### TASK OBJECTIVE
Transcribe the listing word for word. Begin at its first line and end with the line containing "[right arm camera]".

### DATA SHOWN
━━━━━━

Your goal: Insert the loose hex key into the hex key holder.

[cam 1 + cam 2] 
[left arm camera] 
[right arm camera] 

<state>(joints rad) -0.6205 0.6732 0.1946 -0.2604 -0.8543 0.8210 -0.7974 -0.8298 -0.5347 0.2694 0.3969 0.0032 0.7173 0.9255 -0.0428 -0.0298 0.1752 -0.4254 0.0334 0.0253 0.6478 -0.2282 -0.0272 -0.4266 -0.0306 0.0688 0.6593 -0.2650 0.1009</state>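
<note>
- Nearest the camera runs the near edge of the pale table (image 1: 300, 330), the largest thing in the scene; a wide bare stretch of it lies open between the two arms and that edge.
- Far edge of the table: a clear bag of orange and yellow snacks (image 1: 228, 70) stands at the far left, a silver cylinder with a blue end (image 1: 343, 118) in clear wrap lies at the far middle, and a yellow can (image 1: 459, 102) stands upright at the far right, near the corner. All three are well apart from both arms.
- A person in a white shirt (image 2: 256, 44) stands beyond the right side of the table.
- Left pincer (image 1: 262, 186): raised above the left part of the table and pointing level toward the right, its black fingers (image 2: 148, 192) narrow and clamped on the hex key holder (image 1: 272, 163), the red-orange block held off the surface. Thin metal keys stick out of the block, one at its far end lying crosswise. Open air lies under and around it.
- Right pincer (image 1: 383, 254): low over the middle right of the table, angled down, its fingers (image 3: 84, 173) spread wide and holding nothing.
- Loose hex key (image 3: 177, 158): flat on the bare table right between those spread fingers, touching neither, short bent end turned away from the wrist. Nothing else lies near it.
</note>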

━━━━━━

### YOUR RESPONSE
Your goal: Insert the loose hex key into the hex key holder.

[cam 1 + cam 2] 
[left arm camera] 
[right arm camera] 

The exercise is now complete.